The reason rectangular and elliptical coils have been around for so long is that they work for certain standard applications and their construction favors high volume manufacturing processes.
If your need is truly for a standard distribution transformer subjected only to limited available fault currents, equipped with fusing or protection devices, subject to stable loading with little variation, or is a small to medium sized transformer with star connected primary and secondary windings, then rectangular windings might work for you.

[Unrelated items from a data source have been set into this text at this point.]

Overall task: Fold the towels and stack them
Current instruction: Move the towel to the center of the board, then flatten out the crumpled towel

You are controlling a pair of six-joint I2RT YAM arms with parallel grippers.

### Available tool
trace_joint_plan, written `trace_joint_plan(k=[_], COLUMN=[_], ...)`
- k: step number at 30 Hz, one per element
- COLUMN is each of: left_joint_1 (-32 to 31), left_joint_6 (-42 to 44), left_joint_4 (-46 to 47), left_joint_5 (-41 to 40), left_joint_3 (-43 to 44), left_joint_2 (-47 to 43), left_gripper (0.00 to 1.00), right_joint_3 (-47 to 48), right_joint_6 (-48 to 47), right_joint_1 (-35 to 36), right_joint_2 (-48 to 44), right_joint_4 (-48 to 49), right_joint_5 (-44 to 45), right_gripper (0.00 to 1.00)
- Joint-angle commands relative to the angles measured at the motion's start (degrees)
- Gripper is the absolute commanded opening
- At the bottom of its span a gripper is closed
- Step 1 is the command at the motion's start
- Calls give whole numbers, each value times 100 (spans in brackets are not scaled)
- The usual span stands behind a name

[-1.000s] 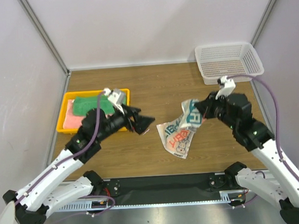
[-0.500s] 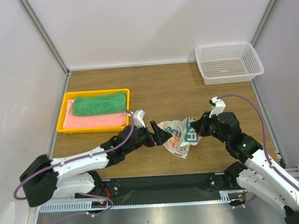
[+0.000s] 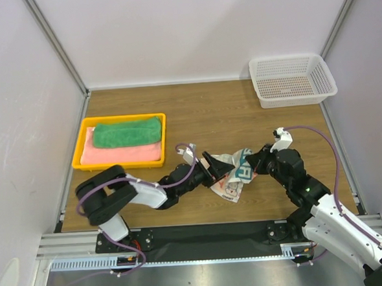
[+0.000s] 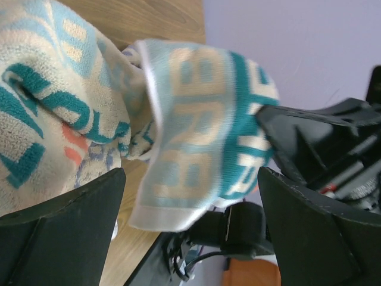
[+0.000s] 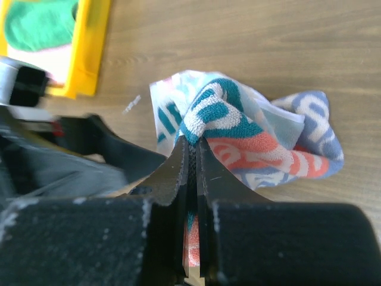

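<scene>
Since the preceding frame, we see the left arm fold closer to its base while the left hand (image 3: 213, 168) advances up to the patterned towel (image 3: 235, 174). The right hand (image 3: 262, 164) shifts only slightly.

In the left wrist view, the left hand has its fingers (image 4: 65, 229) spread wide. A fold of the white-and-teal cloth hangs between them, gripped by neither. In the right wrist view, the right hand has its jaws pressed together on a raised ridge of the same towel. The rest of the cloth, with its red-orange letters, lies bunched on the table (image 3: 208, 106) just beyond the fingertips. The two hands face each other across the towel, near the front middle of the table.

Well to the left, we note the green towel (image 3: 127, 132) lying folded on the pink towel (image 3: 120, 156), both inside the yellow tray (image 3: 124, 118). The white mesh basket (image 3: 292, 78) stands at the far right corner, well apart from both hands.
</scene>
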Motion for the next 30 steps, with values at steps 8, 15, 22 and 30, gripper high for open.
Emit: trace_joint_plan(k=[8, 15, 22, 30], left_joint_1=[-43, 10, 334, 766], left_joint_6=[-695, -580, -404, 1743], left_joint_4=[1882, 1881, 2031, -773], left_joint_5=[83, 345, 549, 260], left_joint_3=[203, 273, 282, 1114], left_joint_2=[785, 714, 653, -908], left_gripper=[96, 86, 5, 0], right_joint_3=[12, -163, -41, 1355], right_joint_6=[104, 192, 0, -230], right_joint_1=[14, 14, 5, -118], right_joint_2=[46, 152, 213, 732], right_joint_4=[993, 1336, 1178, -1227], right_joint_5=[374, 382, 453, 1251], right_gripper=[0, 0, 0, 69])
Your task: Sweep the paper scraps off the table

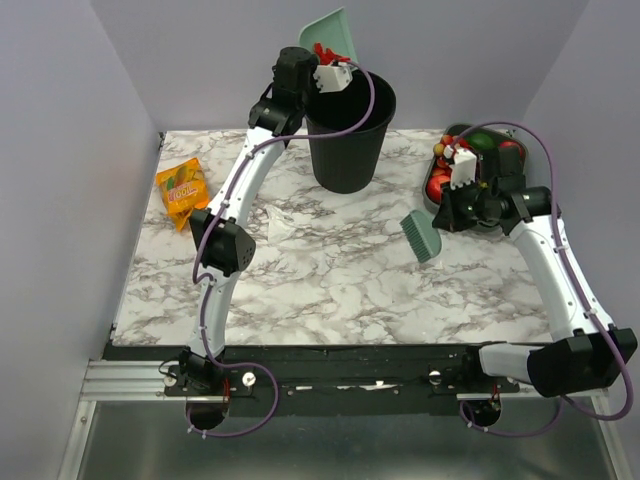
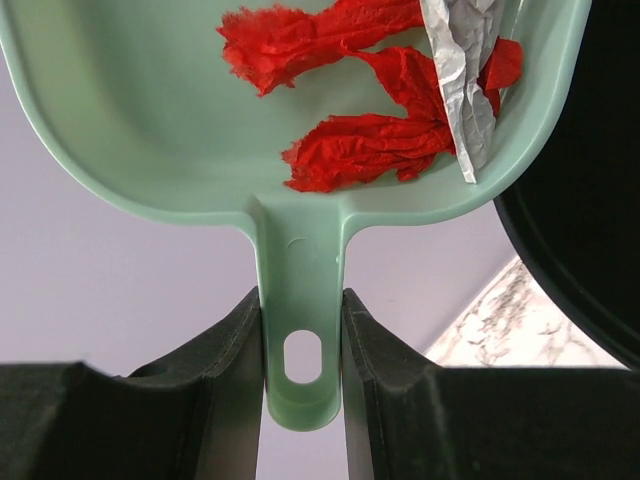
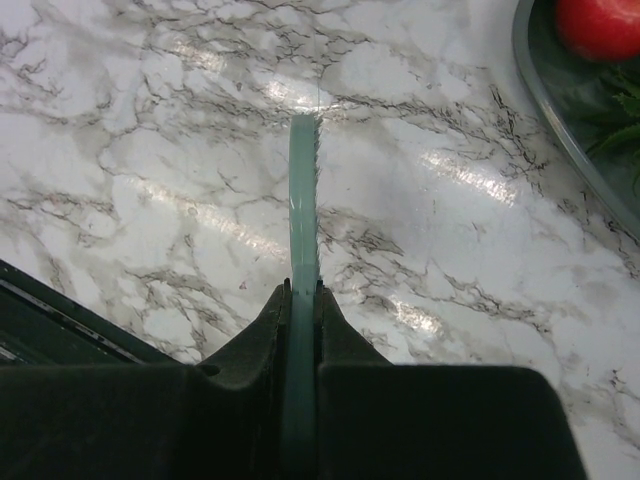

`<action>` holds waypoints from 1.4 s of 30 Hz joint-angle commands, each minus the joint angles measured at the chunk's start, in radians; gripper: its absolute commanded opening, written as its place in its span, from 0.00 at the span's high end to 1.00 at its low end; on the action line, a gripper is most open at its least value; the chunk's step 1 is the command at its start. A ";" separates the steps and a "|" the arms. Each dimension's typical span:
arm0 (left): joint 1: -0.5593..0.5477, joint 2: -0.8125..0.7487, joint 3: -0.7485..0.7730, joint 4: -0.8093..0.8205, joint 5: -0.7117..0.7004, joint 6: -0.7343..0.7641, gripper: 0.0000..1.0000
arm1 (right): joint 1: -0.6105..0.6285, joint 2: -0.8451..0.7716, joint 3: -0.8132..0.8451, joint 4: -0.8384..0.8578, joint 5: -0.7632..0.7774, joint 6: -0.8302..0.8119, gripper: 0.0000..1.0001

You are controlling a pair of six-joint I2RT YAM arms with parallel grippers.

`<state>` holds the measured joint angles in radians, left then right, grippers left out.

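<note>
Teal dustpan (image 2: 130,120) held above far rim of black bin (image 1: 347,135), handle clamped between fingers of left gripper (image 2: 302,330). Red paper scraps (image 2: 350,150) seen lying in pan beside crumpled white paper (image 2: 462,90). Teal brush (image 1: 421,236) pinched tight in right gripper (image 3: 302,300), right of bin, over marble table (image 1: 330,280). Orange snack packet (image 1: 182,190) seen left of bin, fruit bowl (image 3: 560,110) right of bin.

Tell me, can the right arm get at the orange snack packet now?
Probably not. The right gripper is shut on the teal brush, and the orange snack packet lies near the left edge of the table, beyond the left arm.
</note>
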<state>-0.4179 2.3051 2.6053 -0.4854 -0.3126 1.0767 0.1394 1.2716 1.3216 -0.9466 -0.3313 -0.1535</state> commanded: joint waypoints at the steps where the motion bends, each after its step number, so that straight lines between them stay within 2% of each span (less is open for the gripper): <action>1: 0.002 0.014 -0.017 0.083 -0.066 0.112 1.00 | -0.017 -0.051 -0.012 -0.003 -0.049 0.020 1.00; 18: -0.002 0.036 -0.091 0.175 -0.031 0.371 1.00 | -0.053 -0.078 -0.050 -0.006 -0.057 0.031 0.99; 21: -0.013 0.025 -0.175 0.289 -0.072 0.497 1.00 | -0.063 -0.087 -0.058 -0.011 -0.064 0.035 0.99; 27: -0.024 -0.002 -0.195 0.338 -0.043 0.581 1.00 | -0.087 -0.098 -0.068 -0.012 -0.071 0.035 0.99; 31: -0.025 -0.056 -0.336 0.464 -0.026 0.661 1.00 | -0.096 -0.103 -0.078 -0.015 -0.078 0.042 0.99; 33: -0.028 -0.064 -0.352 0.476 -0.025 0.669 1.00 | -0.098 -0.106 -0.081 -0.014 -0.087 0.043 0.99; 39: -0.045 -0.036 -0.254 0.479 -0.057 0.606 1.00 | -0.103 -0.106 -0.085 -0.012 -0.092 0.037 0.99; 42: -0.056 -0.003 -0.044 0.401 -0.124 0.441 1.00 | -0.103 -0.104 -0.081 -0.012 -0.098 0.026 0.99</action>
<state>-0.4541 2.3001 2.3451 -0.0895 -0.3603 1.6726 0.0437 1.1851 1.2476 -0.9485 -0.3939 -0.1238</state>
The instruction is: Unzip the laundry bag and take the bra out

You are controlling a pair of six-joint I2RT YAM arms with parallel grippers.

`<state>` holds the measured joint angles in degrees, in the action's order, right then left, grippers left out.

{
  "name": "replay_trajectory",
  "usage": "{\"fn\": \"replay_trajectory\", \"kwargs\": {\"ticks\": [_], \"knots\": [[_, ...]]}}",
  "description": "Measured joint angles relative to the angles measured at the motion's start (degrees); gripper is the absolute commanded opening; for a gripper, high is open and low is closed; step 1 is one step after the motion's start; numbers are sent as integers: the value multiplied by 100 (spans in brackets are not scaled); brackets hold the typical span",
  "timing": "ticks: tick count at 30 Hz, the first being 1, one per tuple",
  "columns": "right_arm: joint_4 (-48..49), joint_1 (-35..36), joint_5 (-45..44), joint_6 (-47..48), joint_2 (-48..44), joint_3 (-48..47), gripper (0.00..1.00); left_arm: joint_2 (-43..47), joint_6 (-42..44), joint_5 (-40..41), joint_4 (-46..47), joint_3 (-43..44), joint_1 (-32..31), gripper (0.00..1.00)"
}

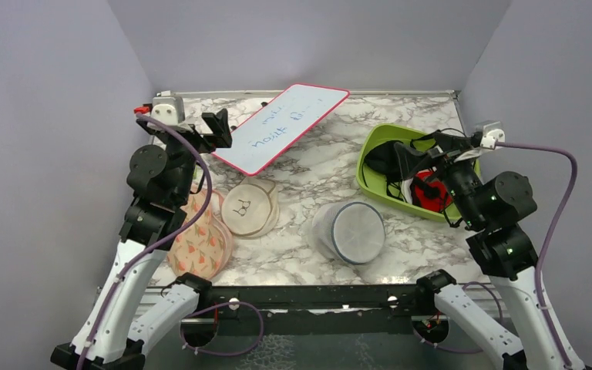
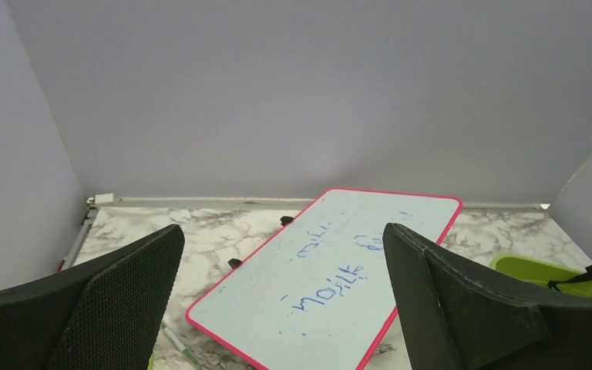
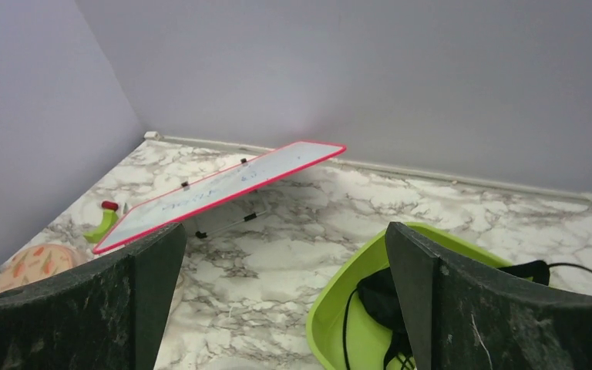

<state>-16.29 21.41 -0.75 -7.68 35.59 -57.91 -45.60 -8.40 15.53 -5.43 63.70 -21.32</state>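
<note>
The laundry bag (image 1: pixel 351 231), a translucent white mesh drum with a thin dark zip line round its face, lies on the marble table at front centre, its round face turned to the front right. No dark maroon bra shows in any view. My left gripper (image 1: pixel 217 129) is open and empty, raised at the back left over the near end of the whiteboard, far from the bag. In the left wrist view its jaws (image 2: pixel 284 308) stand wide apart. My right gripper (image 1: pixel 407 163) is open and empty above the green bin, behind and right of the bag. Its jaws (image 3: pixel 285 308) also stand wide apart.
A pink-edged whiteboard (image 1: pixel 281 127) leans at the back centre. A flat beige round pouch (image 1: pixel 250 206) and a peach floral pouch (image 1: pixel 200 239) lie at the left. A green bin (image 1: pixel 370 150) at the right holds a black strappy garment (image 1: pixel 385 162) and a red-and-black garment (image 1: pixel 429 193).
</note>
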Motion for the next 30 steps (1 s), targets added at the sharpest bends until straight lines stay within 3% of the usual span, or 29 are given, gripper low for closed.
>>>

If on the other hand, your application is more "exposed" to higher levels of fault currents, repeated events, or high current requirements with lower designed impedances, like motor starting, the answer is yes you should buy a layer wound, round coil design and preferably one with robust bracing incorporating heavy duty pressure plates to add axial stability to counteract the strong physical forces experienced during faults.Choosing the correct coils for transformers
Unlike wound cores, as are typically used with rectangular or elliptical coils, round coils allow for the utilization of miter cut, cruciform cores. Cruciform cores are comprised of multiple width laminations which, when assembled present a round cross-section and largely fill the core window in the round coils. Round coils with a cruciform core provide superior resistance to radial forces to which the transformer is subjected during faults and severe duty cycles.
The improved cooling available with the round coil construction also helps dissipate short circuit thermal effects after the fault has cleared and the transformer resumes normal loading. The improved cooling is possible because, unlike wound cores, cruciform cores in conjunction with specially designed upper and lower pressure plates allow the cooling fluid to flow throughout the coils thereby substantially reducing hot spots in the insulation system, which in turn leads to longer transformer life expectancy.
If your purchases include larger transformers, 10 MVA and above, or higher BIL levels, 350 kV BIL and above, you should also consider buying disc-wound, round coils. The disc-wound design and construction gives all the benefits of layer wound round coils with miter cut cruciform cores and even more mechanical strength and transient fault withstand capability.
Furthermore, the disc construction minimizes electrical stresses within the coil caused by switching surges, lightening strikes, and voltage disturbances frequently found in the network at higher voltage levels and seen by larger transformers.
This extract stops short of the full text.